**Directions for this task:** Reproduce the full listing exactly.
BEGIN Data segment
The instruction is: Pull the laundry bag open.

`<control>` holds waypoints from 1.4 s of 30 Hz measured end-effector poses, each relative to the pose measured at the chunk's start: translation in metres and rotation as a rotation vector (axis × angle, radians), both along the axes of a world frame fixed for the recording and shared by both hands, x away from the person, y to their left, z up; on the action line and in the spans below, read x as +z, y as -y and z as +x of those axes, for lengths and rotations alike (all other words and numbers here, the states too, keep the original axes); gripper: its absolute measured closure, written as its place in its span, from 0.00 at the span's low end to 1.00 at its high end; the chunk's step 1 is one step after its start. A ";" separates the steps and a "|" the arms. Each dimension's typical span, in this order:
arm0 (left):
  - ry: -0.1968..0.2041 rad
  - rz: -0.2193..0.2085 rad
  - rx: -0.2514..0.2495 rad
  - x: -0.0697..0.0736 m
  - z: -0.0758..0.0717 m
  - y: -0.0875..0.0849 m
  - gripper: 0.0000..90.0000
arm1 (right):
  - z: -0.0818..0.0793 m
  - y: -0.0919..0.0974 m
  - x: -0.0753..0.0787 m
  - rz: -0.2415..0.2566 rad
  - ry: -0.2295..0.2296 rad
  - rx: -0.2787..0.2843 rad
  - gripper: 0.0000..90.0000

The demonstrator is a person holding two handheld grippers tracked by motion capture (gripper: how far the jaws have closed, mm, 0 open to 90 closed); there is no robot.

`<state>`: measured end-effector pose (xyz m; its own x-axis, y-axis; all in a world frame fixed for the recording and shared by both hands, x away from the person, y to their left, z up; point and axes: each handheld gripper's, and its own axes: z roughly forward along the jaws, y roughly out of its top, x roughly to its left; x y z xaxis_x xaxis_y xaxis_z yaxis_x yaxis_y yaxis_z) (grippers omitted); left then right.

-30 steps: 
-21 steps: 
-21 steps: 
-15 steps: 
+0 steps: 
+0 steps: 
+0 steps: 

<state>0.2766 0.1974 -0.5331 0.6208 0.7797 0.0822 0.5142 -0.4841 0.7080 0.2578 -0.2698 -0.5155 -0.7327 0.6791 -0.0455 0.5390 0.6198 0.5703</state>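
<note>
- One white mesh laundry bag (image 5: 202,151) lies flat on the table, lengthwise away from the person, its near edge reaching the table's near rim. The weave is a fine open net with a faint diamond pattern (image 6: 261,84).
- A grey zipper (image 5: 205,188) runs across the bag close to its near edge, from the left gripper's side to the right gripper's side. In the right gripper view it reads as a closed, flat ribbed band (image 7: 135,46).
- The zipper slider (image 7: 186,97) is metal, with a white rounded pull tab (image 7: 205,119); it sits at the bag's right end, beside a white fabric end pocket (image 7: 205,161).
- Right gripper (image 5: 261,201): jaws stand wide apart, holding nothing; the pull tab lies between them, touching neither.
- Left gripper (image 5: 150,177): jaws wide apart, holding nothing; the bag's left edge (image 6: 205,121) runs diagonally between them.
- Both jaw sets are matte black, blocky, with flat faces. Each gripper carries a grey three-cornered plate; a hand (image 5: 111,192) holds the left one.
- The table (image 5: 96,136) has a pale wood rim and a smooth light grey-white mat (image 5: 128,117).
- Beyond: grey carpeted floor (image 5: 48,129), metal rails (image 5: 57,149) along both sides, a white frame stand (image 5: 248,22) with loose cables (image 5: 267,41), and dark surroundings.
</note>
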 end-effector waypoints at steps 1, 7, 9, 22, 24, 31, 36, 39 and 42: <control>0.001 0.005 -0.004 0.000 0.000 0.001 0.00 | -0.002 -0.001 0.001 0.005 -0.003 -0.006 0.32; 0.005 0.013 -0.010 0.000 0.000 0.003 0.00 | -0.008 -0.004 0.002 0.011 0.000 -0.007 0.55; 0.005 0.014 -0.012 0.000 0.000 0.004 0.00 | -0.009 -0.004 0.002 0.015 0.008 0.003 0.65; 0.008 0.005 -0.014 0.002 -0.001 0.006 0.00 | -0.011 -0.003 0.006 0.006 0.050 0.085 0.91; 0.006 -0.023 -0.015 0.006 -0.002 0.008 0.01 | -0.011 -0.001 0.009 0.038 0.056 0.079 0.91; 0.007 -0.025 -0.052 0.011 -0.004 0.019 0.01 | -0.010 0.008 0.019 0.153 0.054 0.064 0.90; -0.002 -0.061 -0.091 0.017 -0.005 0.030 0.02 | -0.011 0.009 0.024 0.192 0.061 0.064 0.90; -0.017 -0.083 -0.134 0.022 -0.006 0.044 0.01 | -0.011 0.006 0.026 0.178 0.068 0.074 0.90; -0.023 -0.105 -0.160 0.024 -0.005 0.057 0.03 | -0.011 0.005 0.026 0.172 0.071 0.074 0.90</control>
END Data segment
**Answer section:**
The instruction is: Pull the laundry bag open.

`<control>` holds waypoints from 1.4 s of 30 Hz measured end-effector poses, each relative to the pose measured at the chunk's start: translation in metres and rotation as a rotation vector (axis × angle, radians), both along the axes of a world frame fixed for the recording and shared by both hands, x away from the person, y to their left, z up; on the action line and in the spans below, read x as +z, y as -y and z as +x of those axes, for lengths and rotations alike (all other words and numbers here, the states too, keep the original axes); gripper: its absolute measured closure, written as its place in its span, from 0.00 at the span's low end to 1.00 at its high end; the chunk's step 1 is one step after its start. A ";" separates the steps and a "|" the arms. Each dimension's typical span, in this order:
arm0 (left):
  - ry: -0.1968..0.2041 rad
  - rz: -0.2193..0.2085 rad
  - rx: -0.2514..0.2495 rad
  - x: -0.0697..0.0736 m
  - z: -0.0758..0.0717 m
  - y: -0.0875..0.0849 m
  - gripper: 0.0000..90.0000
arm1 (right):
  - z: -0.0818..0.0793 m
  - y: -0.0919..0.0974 m
  - x: -0.0753..0.0787 m
  - rz: -0.2415..0.2566 rad
  - ry: -0.2295..0.2296 rad
  - rx: -0.2787..0.2843 rad
  - gripper: 0.0000..90.0000

The demonstrator is a person holding two handheld grippers tracked by motion capture (gripper: how far the jaws have closed, mm, 0 open to 90 closed); there is no robot.

`<state>`: measured end-effector pose (xyz m; its own x-axis, y-axis; all in a world frame fixed for the recording and shared by both hands, x away from the person, y to their left, z up; point and axes: each handheld gripper's, and its own axes: z roughly forward along the jaws, y roughly out of its top, x roughly to its left; x y z xaxis_x xaxis_y xaxis_z yaxis_x yaxis_y yaxis_z) (grippers omitted); left then right.

-30 steps: 
-21 steps: 
-21 steps: 
-15 steps: 
+0 steps: 
+0 steps: 
+0 steps: 

<state>0.2766 0.1974 -0.5331 0.6208 0.7797 0.0822 0.5142 -0.4841 0.7080 0.2578 -0.2698 -0.5155 -0.7327 0.6791 -0.0455 0.5390 0.6198 0.5703</state>
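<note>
- One white mesh laundry bag (image 5: 202,151) lies flat on the table, lengthwise away from the person, its near edge reaching the table's near rim. The weave is a fine open net with a faint diamond pattern (image 6: 261,84).
- A grey zipper (image 5: 205,188) runs across the bag close to its near edge, from the left gripper's side to the right gripper's side. In the right gripper view it reads as a closed, flat ribbed band (image 7: 135,46).
- The zipper slider (image 7: 186,97) is metal, with a white rounded pull tab (image 7: 205,119); it sits at the bag's right end, beside a white fabric end pocket (image 7: 205,161).
- Right gripper (image 5: 261,201): jaws stand wide apart, holding nothing; the pull tab lies between them, touching neither.
- Left gripper (image 5: 150,177): jaws wide apart, holding nothing; the bag's left edge (image 6: 205,121) runs diagonally between them.
- Both jaw sets are matte black, blocky, with flat faces. Each gripper carries a grey three-cornered plate; a hand (image 5: 111,192) holds the left one.
- The table (image 5: 96,136) has a pale wood rim and a smooth light grey-white mat (image 5: 128,117).
- Beyond: grey carpeted floor (image 5: 48,129), metal rails (image 5: 57,149) along both sides, a white frame stand (image 5: 248,22) with loose cables (image 5: 267,41), and dark surroundings.
</note>
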 end-effector waypoints at steps 1, 7, 9, 22, 24, 31, 36, 39 and 42: <control>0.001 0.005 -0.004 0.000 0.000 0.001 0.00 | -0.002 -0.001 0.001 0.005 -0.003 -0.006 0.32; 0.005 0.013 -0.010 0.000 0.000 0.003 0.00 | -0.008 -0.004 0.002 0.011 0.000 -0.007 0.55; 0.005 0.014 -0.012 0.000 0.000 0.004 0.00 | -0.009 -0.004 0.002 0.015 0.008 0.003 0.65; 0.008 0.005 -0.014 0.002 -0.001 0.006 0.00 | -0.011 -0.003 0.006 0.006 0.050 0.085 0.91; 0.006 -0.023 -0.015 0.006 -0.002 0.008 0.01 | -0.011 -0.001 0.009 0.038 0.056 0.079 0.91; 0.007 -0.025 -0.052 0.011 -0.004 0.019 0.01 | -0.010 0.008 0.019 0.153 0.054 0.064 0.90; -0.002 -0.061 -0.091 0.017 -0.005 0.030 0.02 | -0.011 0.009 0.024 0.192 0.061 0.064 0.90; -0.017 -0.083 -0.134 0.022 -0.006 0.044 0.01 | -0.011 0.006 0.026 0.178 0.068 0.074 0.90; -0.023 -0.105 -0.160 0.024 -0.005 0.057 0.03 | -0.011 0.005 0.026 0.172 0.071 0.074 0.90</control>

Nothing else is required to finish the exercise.